MIT APPLICATION ESSAYS THAT WORKED
This is part of a series of MIT application essays submitted by students who were later admitted to the Institute. The following prompts are from the 2014-15 and 2013-14 admissions seasons. Note that word counts aren’t strictly enforced!
What attribute of your personality are you most proud of, and how has it impacted your life so far? This could be your creativity, effective leadership, sense of humor, integrity, or anything else you’d like to tell us about. (200–250 words)
I am shameless. I’ve worn shark costumes on camera, pretended to be a rooster for a Spanish presentation, walked around with a poster that said ‘BET YOU CAN’T HIT ME WITH A QUARTER’ for a band fundraiser, worn a batman costume for my biology lab, and I’ve taken pies to the face in front of my whole school on multiple occasions. People know me as the girl dressed as (insert ridiculous costume) or who got hit with (insert crazy non-lethal object) in a video, club meeting, class project or assembly.
I have performed one-woman skits in front of Unitown camps about proper community shower etiquette. I have been laughed at by a Rubix cubing team after singing to (and getting rejected by) my (almost) date for my junior prom.
If I was Jehovah’s Witness half the country would convert and the other half would file restraining orders against me.
My willingness to go out of the box and approach strangers has helped me rally support for projects I’m passionate about. Most people like to stay in their little bubbles and not get involved. But if you can get their attention, you have a 30 second opportunity to sell yourself and what you’re trying to accomplish. And that’s all I need. Whether it’s landing a website job, a demonstration on microagressions, or club recruiting, I always go the extra mile to hook someone in. And more often than not they end up not hating me and become another team member in the project I like to call my life.
—Nina Lutz ’19
We know you lead a busy life, full of activities, many of which are required of you. Tell us about something you do simply for the pleasure of it. (100 words)

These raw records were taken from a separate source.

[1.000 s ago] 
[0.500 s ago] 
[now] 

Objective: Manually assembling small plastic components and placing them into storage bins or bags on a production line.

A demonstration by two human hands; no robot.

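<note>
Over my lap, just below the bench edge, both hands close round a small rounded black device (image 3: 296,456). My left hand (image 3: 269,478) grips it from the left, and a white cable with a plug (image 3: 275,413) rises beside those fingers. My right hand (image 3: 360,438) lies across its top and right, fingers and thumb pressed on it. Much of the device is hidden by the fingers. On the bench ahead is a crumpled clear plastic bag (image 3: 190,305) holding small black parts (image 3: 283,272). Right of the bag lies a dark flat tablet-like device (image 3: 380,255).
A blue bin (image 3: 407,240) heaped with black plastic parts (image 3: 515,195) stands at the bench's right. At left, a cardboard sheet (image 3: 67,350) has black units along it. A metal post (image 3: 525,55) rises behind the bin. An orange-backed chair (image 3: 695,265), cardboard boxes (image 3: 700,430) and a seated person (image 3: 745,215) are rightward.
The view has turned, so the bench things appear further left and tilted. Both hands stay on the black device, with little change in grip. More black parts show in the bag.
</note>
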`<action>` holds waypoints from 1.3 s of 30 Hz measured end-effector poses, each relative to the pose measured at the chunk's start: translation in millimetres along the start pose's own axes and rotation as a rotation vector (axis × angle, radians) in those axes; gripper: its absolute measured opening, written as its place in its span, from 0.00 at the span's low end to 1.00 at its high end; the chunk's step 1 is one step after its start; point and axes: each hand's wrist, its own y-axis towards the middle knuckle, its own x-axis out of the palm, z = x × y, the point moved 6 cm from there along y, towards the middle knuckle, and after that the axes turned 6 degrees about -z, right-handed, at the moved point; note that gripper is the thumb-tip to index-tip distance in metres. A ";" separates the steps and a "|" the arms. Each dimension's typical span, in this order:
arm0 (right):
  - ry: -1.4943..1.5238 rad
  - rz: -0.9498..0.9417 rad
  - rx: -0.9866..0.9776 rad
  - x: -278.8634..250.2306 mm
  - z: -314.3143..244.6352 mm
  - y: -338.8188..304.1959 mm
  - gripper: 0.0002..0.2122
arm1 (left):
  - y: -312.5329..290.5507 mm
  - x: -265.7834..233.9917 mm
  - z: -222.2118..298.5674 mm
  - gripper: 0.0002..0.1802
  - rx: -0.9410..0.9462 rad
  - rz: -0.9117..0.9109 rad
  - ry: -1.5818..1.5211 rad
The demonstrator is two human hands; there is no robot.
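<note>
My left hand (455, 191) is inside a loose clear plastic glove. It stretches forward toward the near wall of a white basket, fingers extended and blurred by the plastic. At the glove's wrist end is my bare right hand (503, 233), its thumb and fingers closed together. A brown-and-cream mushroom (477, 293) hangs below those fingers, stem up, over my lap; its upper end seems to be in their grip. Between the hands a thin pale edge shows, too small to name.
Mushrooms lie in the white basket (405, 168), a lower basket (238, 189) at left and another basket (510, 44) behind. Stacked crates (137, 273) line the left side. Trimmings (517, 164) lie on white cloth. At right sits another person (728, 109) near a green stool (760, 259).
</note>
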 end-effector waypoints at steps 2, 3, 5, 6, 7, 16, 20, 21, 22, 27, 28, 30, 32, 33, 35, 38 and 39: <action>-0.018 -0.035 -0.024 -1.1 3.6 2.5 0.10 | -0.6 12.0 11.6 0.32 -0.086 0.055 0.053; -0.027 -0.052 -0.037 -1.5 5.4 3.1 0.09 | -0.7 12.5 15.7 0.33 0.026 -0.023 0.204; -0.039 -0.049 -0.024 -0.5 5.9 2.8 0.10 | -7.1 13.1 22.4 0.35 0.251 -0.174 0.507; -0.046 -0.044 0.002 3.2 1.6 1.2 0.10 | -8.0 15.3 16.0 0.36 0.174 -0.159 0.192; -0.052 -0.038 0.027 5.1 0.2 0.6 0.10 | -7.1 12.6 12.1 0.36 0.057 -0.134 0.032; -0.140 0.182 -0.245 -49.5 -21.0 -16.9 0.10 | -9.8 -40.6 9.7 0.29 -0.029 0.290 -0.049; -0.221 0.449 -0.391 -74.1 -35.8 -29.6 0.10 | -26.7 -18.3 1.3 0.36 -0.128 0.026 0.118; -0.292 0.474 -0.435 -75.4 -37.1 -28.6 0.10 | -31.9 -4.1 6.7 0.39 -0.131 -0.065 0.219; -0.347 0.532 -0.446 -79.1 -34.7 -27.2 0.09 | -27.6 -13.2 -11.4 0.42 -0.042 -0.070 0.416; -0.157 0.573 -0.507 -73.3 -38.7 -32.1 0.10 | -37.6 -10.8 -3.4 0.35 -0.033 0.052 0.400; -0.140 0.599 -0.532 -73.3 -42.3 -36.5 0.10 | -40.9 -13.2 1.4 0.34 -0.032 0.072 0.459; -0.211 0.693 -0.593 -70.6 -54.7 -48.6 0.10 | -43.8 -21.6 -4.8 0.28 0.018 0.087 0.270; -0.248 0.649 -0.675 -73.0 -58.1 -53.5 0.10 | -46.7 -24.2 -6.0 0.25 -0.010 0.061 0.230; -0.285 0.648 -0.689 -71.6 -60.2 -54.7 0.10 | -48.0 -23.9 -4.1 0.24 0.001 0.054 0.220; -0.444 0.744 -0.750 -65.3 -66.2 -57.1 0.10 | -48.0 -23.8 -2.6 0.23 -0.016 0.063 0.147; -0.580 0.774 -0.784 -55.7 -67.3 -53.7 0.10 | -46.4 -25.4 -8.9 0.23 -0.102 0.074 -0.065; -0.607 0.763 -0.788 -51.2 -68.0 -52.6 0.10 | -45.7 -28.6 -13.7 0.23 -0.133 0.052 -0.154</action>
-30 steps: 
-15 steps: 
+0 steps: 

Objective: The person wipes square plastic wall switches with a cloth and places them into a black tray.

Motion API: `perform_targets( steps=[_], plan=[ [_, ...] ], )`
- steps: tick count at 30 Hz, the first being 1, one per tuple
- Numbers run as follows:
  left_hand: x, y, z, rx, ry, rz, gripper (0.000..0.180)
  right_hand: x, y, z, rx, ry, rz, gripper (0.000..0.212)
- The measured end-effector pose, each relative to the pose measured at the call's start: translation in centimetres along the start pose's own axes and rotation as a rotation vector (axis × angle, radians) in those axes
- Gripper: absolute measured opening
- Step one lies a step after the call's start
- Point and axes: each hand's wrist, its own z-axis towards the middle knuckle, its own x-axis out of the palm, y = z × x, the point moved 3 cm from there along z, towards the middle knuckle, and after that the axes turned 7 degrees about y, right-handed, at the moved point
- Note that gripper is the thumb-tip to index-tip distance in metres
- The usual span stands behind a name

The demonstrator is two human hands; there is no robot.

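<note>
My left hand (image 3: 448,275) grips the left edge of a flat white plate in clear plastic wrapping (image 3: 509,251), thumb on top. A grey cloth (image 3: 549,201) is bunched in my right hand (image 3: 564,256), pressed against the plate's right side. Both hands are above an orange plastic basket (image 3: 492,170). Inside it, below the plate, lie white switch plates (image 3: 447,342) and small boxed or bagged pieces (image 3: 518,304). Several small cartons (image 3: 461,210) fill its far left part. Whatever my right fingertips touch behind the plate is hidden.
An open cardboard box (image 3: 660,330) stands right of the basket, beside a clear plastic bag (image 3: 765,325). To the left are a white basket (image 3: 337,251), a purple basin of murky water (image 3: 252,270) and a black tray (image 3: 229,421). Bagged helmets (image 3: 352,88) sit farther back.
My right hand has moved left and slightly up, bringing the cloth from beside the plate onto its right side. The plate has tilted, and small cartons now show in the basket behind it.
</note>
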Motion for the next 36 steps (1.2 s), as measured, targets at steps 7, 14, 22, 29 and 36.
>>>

I am a skier. For days before winter storms, I am filled with nervous anticipation, distracted daydreaming, obsessive checking of weather reports. The morning of a powder day is a frantic rush to score fresh tracks and the euphoria they bring. Some call skiing my addiction, and I am often inclined to agree. It’s a drug whose high is as much spiritual as physical. It facilitates a connection to that primal urge to let go, to dream and dance a half-remembered waltz of soul and snow, letting gravity lead across a mountain ballroom.